» YOUR TASK
Repeat the entire listing exactly. Omit all pictures.

» DATASET EXTRACT

________

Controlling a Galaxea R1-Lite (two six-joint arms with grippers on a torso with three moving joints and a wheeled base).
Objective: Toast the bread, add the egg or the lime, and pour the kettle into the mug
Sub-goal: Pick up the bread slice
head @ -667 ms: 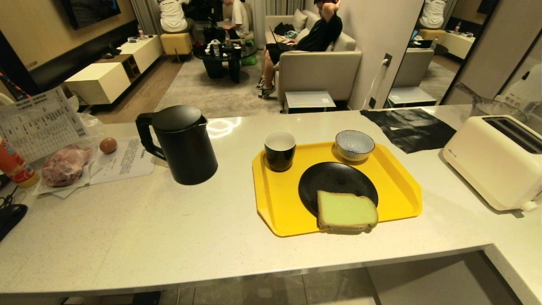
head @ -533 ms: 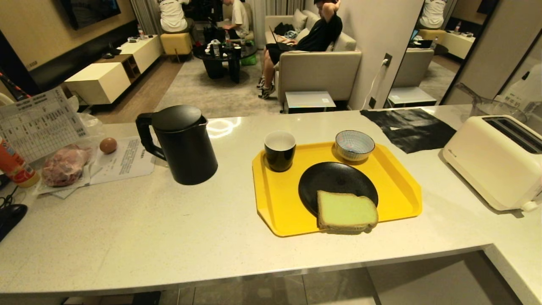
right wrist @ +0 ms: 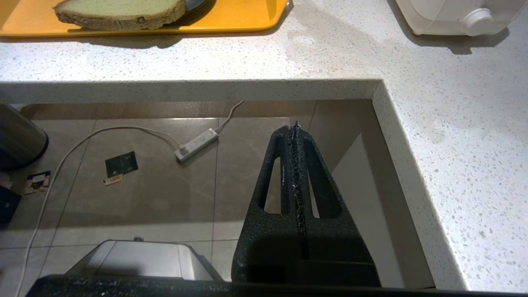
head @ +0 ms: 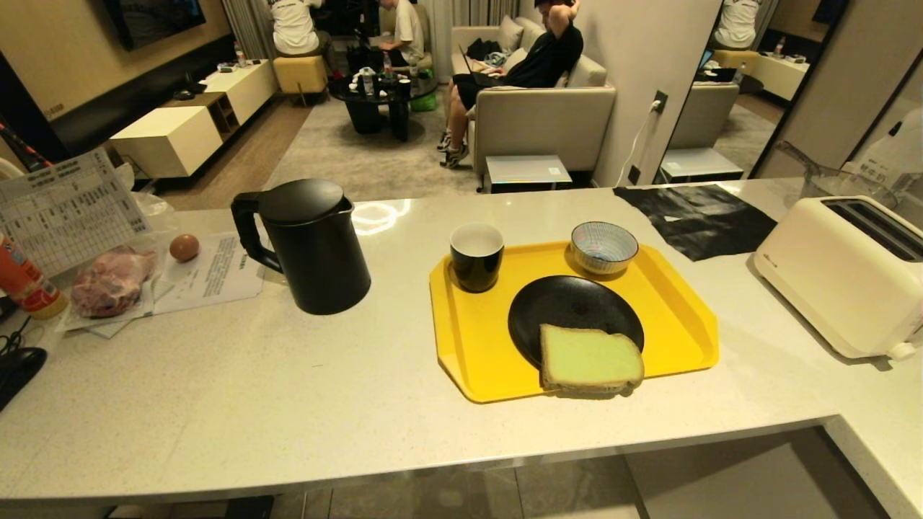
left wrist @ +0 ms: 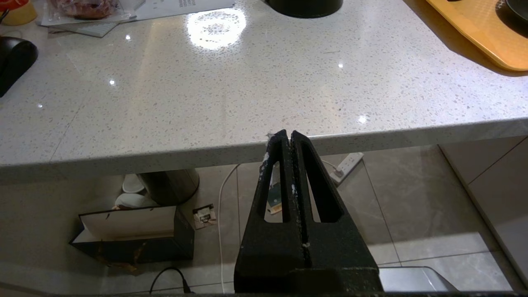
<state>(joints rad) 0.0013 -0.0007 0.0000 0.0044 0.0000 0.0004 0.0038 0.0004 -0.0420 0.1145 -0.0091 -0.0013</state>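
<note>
The pale green bread (head: pixel 591 358) lies half on a black plate (head: pixel 570 306) on a yellow tray (head: pixel 469 339); its crust edge (right wrist: pixel 119 14) shows in the right wrist view. The black mug (head: pixel 477 256) stands at the tray's far left corner. The black kettle (head: pixel 310 245) stands left of the tray. The egg (head: pixel 184 247) rests on papers at the far left. No lime shows. My left gripper (left wrist: pixel 287 134) is shut and empty below the counter's front edge. My right gripper (right wrist: pixel 294 127) is shut and empty over the floor, beside the counter's inner corner.
A cream toaster (head: pixel 847 270) sits at the right end of the counter (head: pixel 252 404). A striped bowl (head: pixel 604 247) is on the tray's far side. Bagged meat (head: pixel 112 281), an orange bottle (head: pixel 25 285) and a black cloth (head: pixel 696 216) lie around. People sit in the room behind.
</note>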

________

» RESPONSE FOR THIS EXERCISE
Controlling a Galaxea R1-Lite (two six-joint arms with grippers on a torso with three moving joints and a wheeled base).
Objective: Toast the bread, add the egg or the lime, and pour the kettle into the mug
Sub-goal: Pick up the bread slice
head @ -667 ms: 
head @ -533 ms: 
right wrist @ +0 ms: 
head @ +0 ms: 
left wrist @ +0 ms: 
<state>(joints rad) 0.0013 -0.0007 0.0000 0.0044 0.0000 0.0004 0.0038 0.0004 -0.0420 0.1145 -0.0091 -0.0013</state>
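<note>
The pale green bread (head: pixel 591 358) lies half on a black plate (head: pixel 570 306) on a yellow tray (head: pixel 469 339); its crust edge (right wrist: pixel 119 14) shows in the right wrist view. The black mug (head: pixel 477 256) stands at the tray's far left corner. The black kettle (head: pixel 310 245) stands left of the tray. The egg (head: pixel 184 247) rests on papers at the far left. No lime shows. My left gripper (left wrist: pixel 287 134) is shut and empty below the counter's front edge. My right gripper (right wrist: pixel 294 127) is shut and empty over the floor, beside the counter's inner corner.
A cream toaster (head: pixel 847 270) sits at the right end of the counter (head: pixel 252 404). A striped bowl (head: pixel 604 247) is on the tray's far side. Bagged meat (head: pixel 112 281), an orange bottle (head: pixel 25 285) and a black cloth (head: pixel 696 216) lie around. People sit in the room behind.
</note>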

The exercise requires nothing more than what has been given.